» About this task
Examine each line of the data. Copy those that contain the string "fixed".

» Supplied data
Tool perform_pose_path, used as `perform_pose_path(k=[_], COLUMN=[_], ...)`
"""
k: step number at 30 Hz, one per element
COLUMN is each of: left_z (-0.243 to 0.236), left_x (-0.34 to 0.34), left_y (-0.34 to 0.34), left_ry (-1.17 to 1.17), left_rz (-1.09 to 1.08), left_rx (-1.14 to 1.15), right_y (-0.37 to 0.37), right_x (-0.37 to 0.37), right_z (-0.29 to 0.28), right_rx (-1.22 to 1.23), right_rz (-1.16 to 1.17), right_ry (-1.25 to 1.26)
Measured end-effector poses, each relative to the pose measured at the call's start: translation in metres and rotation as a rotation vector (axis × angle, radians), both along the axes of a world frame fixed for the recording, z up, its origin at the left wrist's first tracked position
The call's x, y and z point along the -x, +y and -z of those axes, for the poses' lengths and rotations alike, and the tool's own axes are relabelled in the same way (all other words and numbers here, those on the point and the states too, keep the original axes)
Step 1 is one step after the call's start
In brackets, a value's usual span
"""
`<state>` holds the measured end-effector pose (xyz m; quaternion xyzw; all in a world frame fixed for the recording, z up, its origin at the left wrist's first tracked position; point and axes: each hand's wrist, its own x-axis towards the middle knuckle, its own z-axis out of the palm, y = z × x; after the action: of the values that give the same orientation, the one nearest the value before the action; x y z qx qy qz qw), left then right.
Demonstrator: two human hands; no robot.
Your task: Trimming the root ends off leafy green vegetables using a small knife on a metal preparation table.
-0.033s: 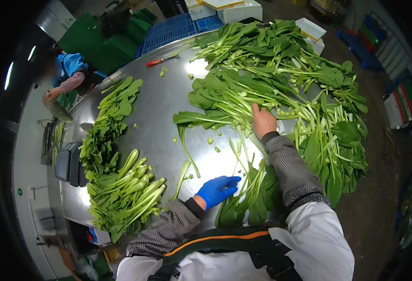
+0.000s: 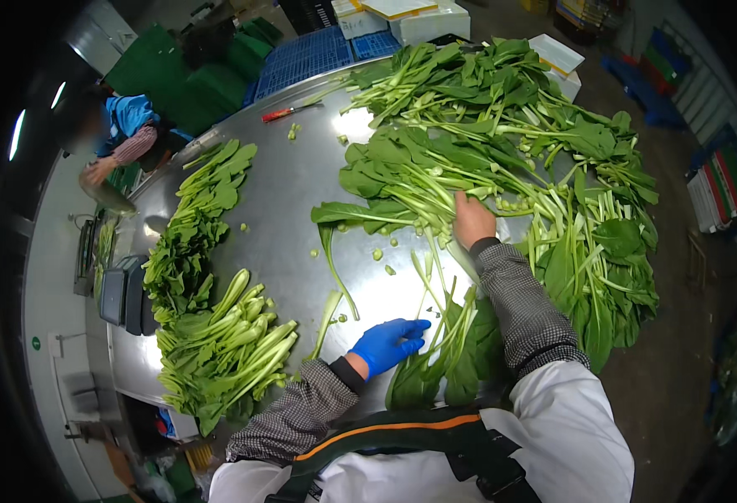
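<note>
Loose leafy greens with pale stalks (image 2: 423, 189) lie in a heap at the middle right of the metal table. My bare right hand (image 2: 474, 221) is at their stalk ends, fingers curled in around some stalks; its fingertips are partly hidden. My left hand (image 2: 389, 344), in a blue glove, hovers or rests low near the front, fingers extended and nothing in it. Just right of the glove, a few more leafy greens (image 2: 452, 352) lie with their leaves toward me. Small cut stalk ends (image 2: 377, 253) are scattered between the hands and the heap.
Neatly lined greens (image 2: 226, 352) run along the table's left side, beside a grey scale-like box (image 2: 123, 293). A red-handled knife (image 2: 289, 111) lies at the far edge. More greens (image 2: 607, 277) cover the right side. Another person (image 2: 125, 138) works at the far left.
My hands stay almost where they were, and the greens lie the same. At the far left, the other person's hand has shifted slightly.
</note>
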<state>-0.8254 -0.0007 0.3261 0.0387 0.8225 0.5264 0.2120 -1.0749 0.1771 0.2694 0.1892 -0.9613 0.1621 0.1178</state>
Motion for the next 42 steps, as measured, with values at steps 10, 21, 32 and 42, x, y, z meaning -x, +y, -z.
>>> perform_pose_path(k=[10, 21, 32, 42], left_z=[-0.017, -0.032, -0.032, -0.104], left_x=[0.006, 0.016, 0.0, 0.048], left_y=[-0.03, 0.002, -0.032, 0.001], left_ry=[0.037, 0.118, 0.045, 0.953], left_rz=[-0.203, 0.001, -0.247, -0.002], left_rx=[0.052, 0.022, 0.007, 0.771], right_y=[0.036, -0.008, -0.003, 0.017], right_x=[0.008, -0.045, -0.045, -0.14], right_z=[-0.044, -0.044, -0.046, -0.136], right_rx=[1.028, 0.068, 1.033, 1.195], right_rz=[0.109, -0.012, 0.068, -0.184], right_ry=[-0.855, -0.107, -0.874, -1.178])
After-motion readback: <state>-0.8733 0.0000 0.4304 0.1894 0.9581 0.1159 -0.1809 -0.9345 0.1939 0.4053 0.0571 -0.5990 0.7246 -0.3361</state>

» Result of the task
Measured end-effector poses, each relative to the pose measured at the call's start: translation in metres and rotation as a rotation vector (axis × angle, radians), both along the axes of a world frame fixed for the recording, z up, its origin at the left wrist's first tracked position
`<state>` holds the measured end-effector pose (xyz m; quaternion xyzw; all in a world frame fixed for the recording, z up, its origin at the left wrist's first tracked position; point and axes: each hand's wrist, its own x-axis towards the middle knuckle, its own z-axis out of the palm, y = z × x; after the action: of the values that give the same orientation, the one nearest the value before the action; x y z qx qy qz qw), left then right.

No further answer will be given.